(Exercise input begins)

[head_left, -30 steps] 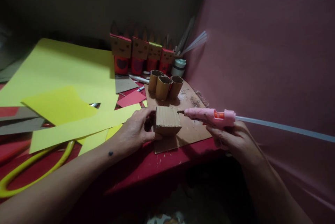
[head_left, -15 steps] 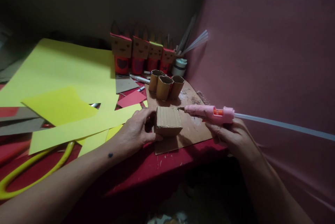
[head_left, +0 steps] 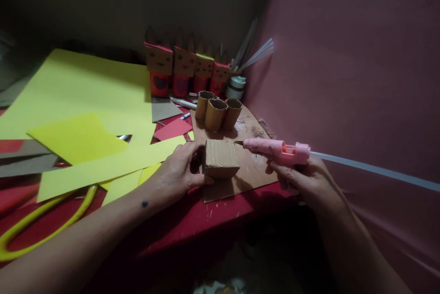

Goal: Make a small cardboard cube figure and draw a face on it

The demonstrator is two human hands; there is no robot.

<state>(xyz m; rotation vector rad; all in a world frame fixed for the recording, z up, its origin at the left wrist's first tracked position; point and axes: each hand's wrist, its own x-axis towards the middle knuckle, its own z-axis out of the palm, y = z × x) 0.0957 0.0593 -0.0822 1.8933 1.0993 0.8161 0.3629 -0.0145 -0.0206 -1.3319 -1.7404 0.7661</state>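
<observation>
My left hand (head_left: 184, 166) grips a small cardboard box (head_left: 222, 159) by its left side, thumb at the lower front and fingers behind. The box rests on a flat cardboard sheet (head_left: 254, 172). In my right hand (head_left: 302, 177) is a pink hot glue gun (head_left: 278, 149), its dark nozzle at the box's upper right edge; I cannot tell whether it touches. A long translucent glue stick (head_left: 374, 171) sticks out of the gun's back. Just beyond the box stand three cardboard tubes (head_left: 216, 115).
Several cardboard figures with drawn faces (head_left: 160, 62) line the back beside a pale lidded jar (head_left: 236, 87) and upright glue sticks (head_left: 257, 53). Yellow paper (head_left: 103, 83) and strips cover the left, near a yellow scissors handle (head_left: 85, 204). A pink wall (head_left: 343, 56) bounds the right.
The glue gun has shifted very slightly to the right along the box's edge, with my right hand. My left hand and the box stay in place.
</observation>
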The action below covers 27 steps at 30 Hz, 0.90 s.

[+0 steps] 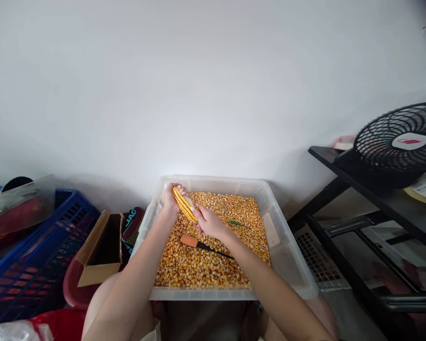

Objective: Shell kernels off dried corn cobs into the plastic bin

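A corn cob point(183, 204) with yellow kernels, and a paler strip along one side, is tilted between my hands above the bin. My left hand point(171, 195) wraps round its upper end. At the lower end, the fingers of my right hand point(206, 220) close on the cob, the thumb along its pale side. Loose corn kernels point(213, 272) fill much of the translucent plastic bin point(287, 263). Among them lies a tool with an orange-brown handle point(189, 241) and a thin dark shaft, below my right hand. A small green-handled tool point(237, 223) rests farther right.
On the left are a blue plastic crate point(53, 241), an open cardboard box point(104, 244) and a reddish basin point(73, 279). A black fan point(394, 147) sits on a dark shelf frame point(326, 156) at right. The white wall point(213, 94) rises behind the bin.
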Available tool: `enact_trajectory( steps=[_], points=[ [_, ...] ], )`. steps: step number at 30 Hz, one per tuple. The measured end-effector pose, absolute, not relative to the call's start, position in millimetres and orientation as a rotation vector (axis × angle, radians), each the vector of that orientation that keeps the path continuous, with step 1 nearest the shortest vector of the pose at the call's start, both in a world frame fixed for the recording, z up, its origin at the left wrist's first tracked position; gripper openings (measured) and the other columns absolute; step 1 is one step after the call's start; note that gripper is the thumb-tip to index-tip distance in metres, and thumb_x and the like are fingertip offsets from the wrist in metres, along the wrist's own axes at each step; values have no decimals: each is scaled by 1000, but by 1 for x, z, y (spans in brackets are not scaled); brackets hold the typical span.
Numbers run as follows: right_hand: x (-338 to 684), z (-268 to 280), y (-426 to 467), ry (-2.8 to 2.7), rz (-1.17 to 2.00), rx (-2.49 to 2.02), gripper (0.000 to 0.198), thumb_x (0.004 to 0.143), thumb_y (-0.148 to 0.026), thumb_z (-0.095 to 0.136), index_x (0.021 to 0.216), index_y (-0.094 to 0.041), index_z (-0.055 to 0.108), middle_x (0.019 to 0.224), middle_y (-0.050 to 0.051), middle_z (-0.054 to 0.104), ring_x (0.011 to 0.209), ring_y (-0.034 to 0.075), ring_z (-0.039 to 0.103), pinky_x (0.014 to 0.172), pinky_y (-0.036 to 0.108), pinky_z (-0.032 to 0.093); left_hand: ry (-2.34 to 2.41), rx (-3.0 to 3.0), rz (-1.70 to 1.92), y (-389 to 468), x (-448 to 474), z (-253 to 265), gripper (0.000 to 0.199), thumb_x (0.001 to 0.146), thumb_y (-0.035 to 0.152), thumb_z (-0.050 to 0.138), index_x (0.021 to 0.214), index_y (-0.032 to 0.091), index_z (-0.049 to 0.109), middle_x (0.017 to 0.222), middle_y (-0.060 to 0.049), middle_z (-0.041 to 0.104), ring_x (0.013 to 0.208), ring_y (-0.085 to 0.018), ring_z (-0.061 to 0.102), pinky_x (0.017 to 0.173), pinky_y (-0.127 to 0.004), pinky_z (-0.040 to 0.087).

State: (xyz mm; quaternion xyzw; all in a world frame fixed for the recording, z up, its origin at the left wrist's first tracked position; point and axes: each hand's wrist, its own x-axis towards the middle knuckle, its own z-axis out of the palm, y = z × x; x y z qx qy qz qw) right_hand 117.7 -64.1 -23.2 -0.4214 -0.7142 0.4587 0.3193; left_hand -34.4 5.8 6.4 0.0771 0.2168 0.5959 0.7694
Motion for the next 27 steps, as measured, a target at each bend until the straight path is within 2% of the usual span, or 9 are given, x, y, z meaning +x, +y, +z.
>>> enact_trajectory(
  steps=[6, 12, 15, 18, 20, 23, 25, 27],
  points=[
    [116, -29, -61, -1777, 1425, -1021, 50, 93, -54, 35, 133, -25, 39, 91, 4, 63, 48, 9, 61, 49, 21, 49, 471, 207, 1304, 4, -36, 8, 18, 70, 18, 47, 54, 19, 39, 41, 5, 35, 34, -8, 38, 41, -21, 39],
    [113, -36, -59, -1636, 1578, -974, 51, 93, -50, 39, 136, -24, 36, 77, 0, 63, 45, 8, 59, 49, 21, 50, 488, 188, 1302, 4, -36, 9, 19, 71, 18, 46, 54, 18, 39, 40, 5, 35, 34, -8, 38, 40, -20, 38],
    [116, -33, -56, -1564, 1709, -984, 47, 93, -50, 38, 132, -24, 42, 78, 1, 65, 46, 9, 59, 49, 23, 51, 511, 195, 1298, 4, -36, 9, 18, 70, 18, 47, 54, 18, 39, 41, 5, 34, 33, -8, 37, 40, -20, 38],
    [125, -28, -50, -1566, 1844, -1063, 45, 93, -53, 35, 119, -22, 54, 81, 3, 67, 55, 13, 63, 53, 26, 52, 525, 229, 1263, 4, -34, 10, 17, 69, 19, 47, 53, 18, 39, 41, 5, 33, 33, -8, 36, 39, -20, 37],
    [132, -26, -45, -1639, 1775, -1123, 47, 91, -58, 35, 108, -23, 61, 88, 4, 68, 70, 16, 65, 60, 28, 53, 532, 246, 1263, 4, -33, 11, 17, 68, 19, 47, 53, 18, 40, 40, 5, 33, 34, -8, 36, 39, -20, 38],
    [139, -25, -41, -1806, 1454, -1125, 51, 89, -63, 33, 94, -24, 66, 92, 4, 68, 90, 21, 62, 77, 34, 51, 550, 257, 1277, 5, -33, 11, 18, 68, 20, 47, 51, 18, 40, 40, 4, 34, 34, -9, 36, 40, -21, 39],
    [139, -24, -41, -1861, 1335, -1065, 48, 87, -62, 38, 98, -23, 66, 94, 4, 67, 94, 21, 60, 85, 37, 48, 570, 272, 1257, 4, -32, 12, 19, 68, 20, 47, 51, 18, 40, 40, 3, 35, 34, -10, 38, 39, -21, 38],
    [133, -23, -45, -1845, 1369, -986, 47, 84, -59, 49, 111, -23, 60, 101, 4, 66, 93, 21, 60, 85, 36, 48, 583, 287, 1234, 3, -30, 12, 19, 69, 21, 48, 51, 18, 41, 41, 3, 36, 35, -10, 39, 39, -21, 38]
  ],
)
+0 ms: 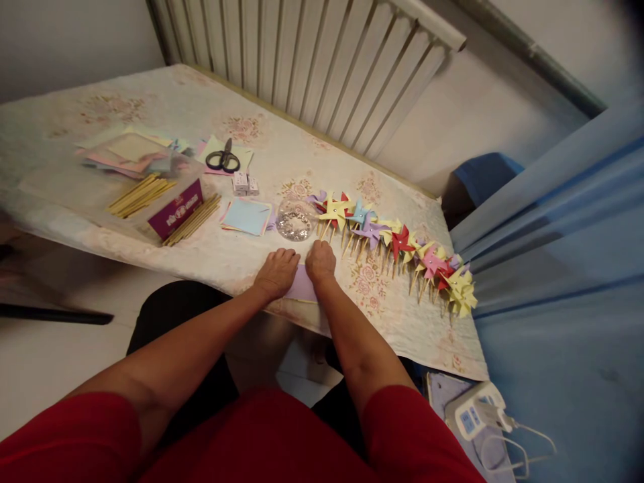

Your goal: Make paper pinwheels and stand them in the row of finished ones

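Note:
A sheet of purple paper [302, 286] lies at the table's front edge between my two hands. My left hand [278, 272] rests on its left side, fingers curled down together onto the sheet. On the right side my right hand [320, 260] is closed, its knuckles up and its fingertips hidden from view. Just beyond the hands stands a clear round container [296, 221] with small shiny metal pieces in it. Next to that is a stack of square paper [246, 217], light blue on top. Finished paper pinwheels [401, 243] on sticks lie in a row to the right.
Scissors [224, 159] lie on paper sheets at the back, near small white boxes [245, 183]. A clear plastic box [145, 228] with wooden sticks [141, 194] stands at the left. A radiator [302, 67] runs behind the table. A blue curtain [563, 268] hangs at the right.

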The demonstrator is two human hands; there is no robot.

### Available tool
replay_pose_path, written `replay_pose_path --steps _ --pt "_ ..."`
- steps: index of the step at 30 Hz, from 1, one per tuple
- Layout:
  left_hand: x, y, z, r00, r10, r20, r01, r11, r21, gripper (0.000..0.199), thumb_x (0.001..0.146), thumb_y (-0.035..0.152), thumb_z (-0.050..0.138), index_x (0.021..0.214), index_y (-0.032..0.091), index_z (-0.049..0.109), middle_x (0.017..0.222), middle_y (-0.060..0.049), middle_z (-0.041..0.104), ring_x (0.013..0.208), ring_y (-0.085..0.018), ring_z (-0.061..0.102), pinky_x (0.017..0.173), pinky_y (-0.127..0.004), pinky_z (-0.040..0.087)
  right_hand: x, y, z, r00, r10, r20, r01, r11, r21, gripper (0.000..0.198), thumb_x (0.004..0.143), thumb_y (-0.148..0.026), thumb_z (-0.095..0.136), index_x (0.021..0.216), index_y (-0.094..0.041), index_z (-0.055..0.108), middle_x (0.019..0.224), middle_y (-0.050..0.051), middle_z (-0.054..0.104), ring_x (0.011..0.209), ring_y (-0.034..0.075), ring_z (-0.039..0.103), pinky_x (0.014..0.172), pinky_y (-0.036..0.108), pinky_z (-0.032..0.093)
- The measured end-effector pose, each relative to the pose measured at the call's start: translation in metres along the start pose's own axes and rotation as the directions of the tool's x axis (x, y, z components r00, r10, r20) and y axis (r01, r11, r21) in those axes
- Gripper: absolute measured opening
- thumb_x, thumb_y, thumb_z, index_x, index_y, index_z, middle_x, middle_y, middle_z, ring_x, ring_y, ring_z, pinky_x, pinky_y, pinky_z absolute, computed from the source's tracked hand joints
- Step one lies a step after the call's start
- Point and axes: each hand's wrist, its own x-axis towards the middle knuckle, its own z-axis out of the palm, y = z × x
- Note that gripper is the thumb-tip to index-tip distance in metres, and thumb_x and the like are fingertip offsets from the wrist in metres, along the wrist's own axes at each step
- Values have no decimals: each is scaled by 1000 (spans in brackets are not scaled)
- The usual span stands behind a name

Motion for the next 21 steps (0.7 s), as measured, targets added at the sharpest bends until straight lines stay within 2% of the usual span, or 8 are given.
replay_pose_path --steps 9,21 --pt "1 0 3 1000 10 -15 -8 997 79 30 99 22 37 116 16 60 117 -14 61 104 -30 50 87 -45 39 6 4 2 1000 3 5 -3 999 -43 18 99 -20 39 105 -15 55 104 12 64 89 20 62 73 29 47" --pt "1 0 4 1000 17 -21 -15 997 73 31 98 20 36 117 15 60 117 -15 60 104 -30 49 86 -45 40 13 10 9 1000 14 -23 -15 999 -33 23 101 -21 35 104 -14 57 101 12 65 80 19 63 67 27 46"
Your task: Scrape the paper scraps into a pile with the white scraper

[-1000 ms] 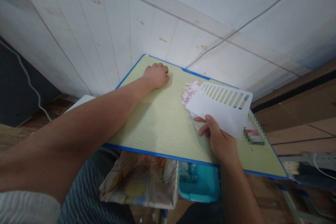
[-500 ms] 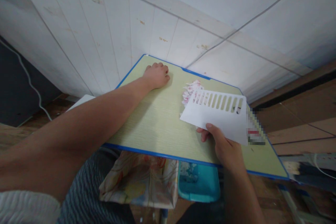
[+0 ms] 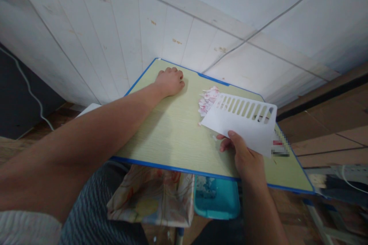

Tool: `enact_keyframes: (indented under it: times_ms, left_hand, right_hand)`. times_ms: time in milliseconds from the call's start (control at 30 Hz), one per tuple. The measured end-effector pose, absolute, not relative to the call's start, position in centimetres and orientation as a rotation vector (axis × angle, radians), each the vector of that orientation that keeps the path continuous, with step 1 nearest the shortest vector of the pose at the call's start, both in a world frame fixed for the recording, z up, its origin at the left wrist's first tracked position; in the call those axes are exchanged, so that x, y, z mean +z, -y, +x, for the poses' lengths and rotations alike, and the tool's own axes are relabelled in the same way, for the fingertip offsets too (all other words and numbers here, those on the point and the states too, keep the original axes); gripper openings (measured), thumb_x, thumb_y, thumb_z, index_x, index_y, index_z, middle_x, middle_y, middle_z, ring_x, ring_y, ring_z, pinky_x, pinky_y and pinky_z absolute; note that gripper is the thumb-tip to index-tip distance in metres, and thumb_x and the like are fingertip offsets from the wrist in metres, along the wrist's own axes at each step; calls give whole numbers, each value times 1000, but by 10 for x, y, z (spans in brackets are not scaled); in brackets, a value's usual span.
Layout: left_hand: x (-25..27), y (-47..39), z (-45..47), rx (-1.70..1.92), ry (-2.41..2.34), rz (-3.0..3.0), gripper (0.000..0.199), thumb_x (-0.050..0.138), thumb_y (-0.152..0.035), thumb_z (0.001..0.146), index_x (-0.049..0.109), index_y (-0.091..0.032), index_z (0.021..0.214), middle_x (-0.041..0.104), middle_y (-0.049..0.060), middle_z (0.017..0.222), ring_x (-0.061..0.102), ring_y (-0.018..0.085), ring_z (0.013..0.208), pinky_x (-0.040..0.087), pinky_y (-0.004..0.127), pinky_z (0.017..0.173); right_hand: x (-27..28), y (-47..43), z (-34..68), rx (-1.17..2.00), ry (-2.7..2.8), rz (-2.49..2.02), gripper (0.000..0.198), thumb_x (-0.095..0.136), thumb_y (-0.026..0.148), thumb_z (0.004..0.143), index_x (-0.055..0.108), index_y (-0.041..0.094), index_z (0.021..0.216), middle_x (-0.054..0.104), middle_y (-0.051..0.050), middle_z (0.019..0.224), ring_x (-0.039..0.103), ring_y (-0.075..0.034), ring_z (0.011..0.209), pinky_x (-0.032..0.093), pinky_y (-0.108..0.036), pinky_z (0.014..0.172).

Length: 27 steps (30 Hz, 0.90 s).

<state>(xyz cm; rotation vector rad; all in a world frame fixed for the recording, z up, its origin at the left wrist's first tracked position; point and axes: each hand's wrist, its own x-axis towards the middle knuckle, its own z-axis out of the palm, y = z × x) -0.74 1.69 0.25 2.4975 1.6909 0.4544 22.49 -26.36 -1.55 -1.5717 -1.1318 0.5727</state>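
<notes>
Slotted card (image 3: pixel 240 127) sits above the table (image 3: pixel 172 138) at the edge of the paper scraps (image 3: pixel 209 101); my right hand (image 3: pixel 246 157) pinches its near edge, likely leaving the slots uncovered. My left hand (image 3: pixel 171 81) rests curled; I cannot tell whether it grasps anything.

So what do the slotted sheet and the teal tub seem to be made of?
Slotted sheet: matte white, probably plastic or stiff card, since it holds flat gripped at one edge. Teal tub: likely smooth plastic, judging by its rounded, moulded-looking corners.
</notes>
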Motion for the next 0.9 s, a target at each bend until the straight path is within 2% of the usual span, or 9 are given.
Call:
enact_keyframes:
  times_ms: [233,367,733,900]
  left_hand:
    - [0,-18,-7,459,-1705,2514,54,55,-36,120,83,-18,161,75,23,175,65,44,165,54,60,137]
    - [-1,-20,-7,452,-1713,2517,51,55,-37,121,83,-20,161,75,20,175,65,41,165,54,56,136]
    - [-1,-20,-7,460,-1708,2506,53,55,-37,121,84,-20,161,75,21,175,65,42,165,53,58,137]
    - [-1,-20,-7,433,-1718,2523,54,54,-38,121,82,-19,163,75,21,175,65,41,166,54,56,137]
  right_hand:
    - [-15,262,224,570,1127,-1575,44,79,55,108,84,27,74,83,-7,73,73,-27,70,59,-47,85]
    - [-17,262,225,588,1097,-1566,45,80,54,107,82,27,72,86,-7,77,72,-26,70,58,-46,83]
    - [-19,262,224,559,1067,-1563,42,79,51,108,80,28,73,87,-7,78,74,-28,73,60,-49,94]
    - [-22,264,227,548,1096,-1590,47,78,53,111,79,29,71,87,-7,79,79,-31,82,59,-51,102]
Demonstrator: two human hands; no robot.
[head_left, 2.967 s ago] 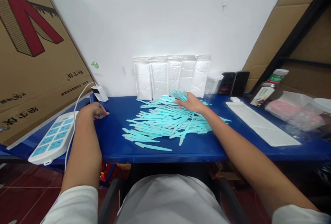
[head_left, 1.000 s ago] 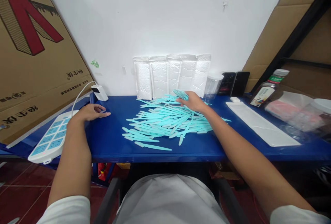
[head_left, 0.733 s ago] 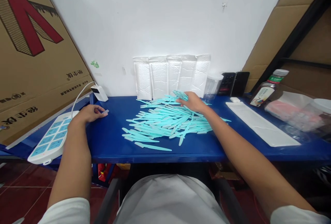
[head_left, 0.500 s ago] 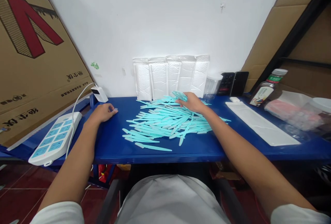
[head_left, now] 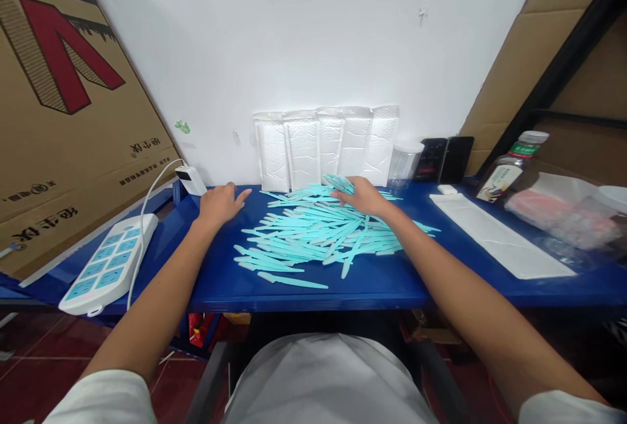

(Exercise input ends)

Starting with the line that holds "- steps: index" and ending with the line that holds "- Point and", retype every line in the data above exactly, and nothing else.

- steps: index of the step at 30 Hz, from 1, one per tuple
- Layout:
  left_hand: x, y, z, r00, r10, r20, r01, r11, r21, gripper (0.000..0.199), thumb_x (0.001..0.146), thumb_y (-0.035..0.152), thumb_z (-0.050..0.138), index_x (0.021..0.214), index_y (-0.032..0.091), index_z (-0.049..0.109), middle_x (0.017..0.222), middle_y (-0.060..0.049), middle_z (-0.041..0.104), ring_x (0.013..0.208), ring_y (-0.085..0.018), ring_z (-0.061..0.102), pinky_x (0.017..0.173), pinky_y (-0.127..0.004), pinky_z (-0.040..0.087)
  right_hand: x, y, z, r00, r10, r20, r01, r11, r21, gripper (0.000..0.198), thumb_x (0.004..0.143), thumb_y (-0.148..0.026), thumb_z (-0.095..0.136), index_x (0.021..0.216), index_y (-0.094..0.041), index_z (-0.055..0.108), middle_x (0.019..0.224), middle_y (-0.050..0.051), middle_z (-0.054..0.104), ring_x (0.011..0.209), ring_y (-0.034..0.075), ring_z (-0.039..0.103), pinky_x (0.014..0.172), pinky_y (-0.036..0.108), pinky_z (-0.032..0.093)
- The measured end-effector pose, each relative to the pose measured at the call's start: translation in metres along the start pose's own axes and rotation as the directions of the tool's x axis (x, y, z components r00, r10, r20) and y axis (r01, r11, r21) in those axes
- Gripper: absolute measured opening
- thumb_x, thumb_y, thumb_z, index_x, index_y, index_z, middle_x, middle_y, middle_z, ring_x, ring_y, ring_z, pinky_x, pinky_y, pinky_z absolute, computed from the source's tracked hand joints
- Step one lies a step after the call's start
- Point and axes: each hand's wrist, its own x-axis towards the middle knuckle, its own z-axis out of the palm, y = z × x

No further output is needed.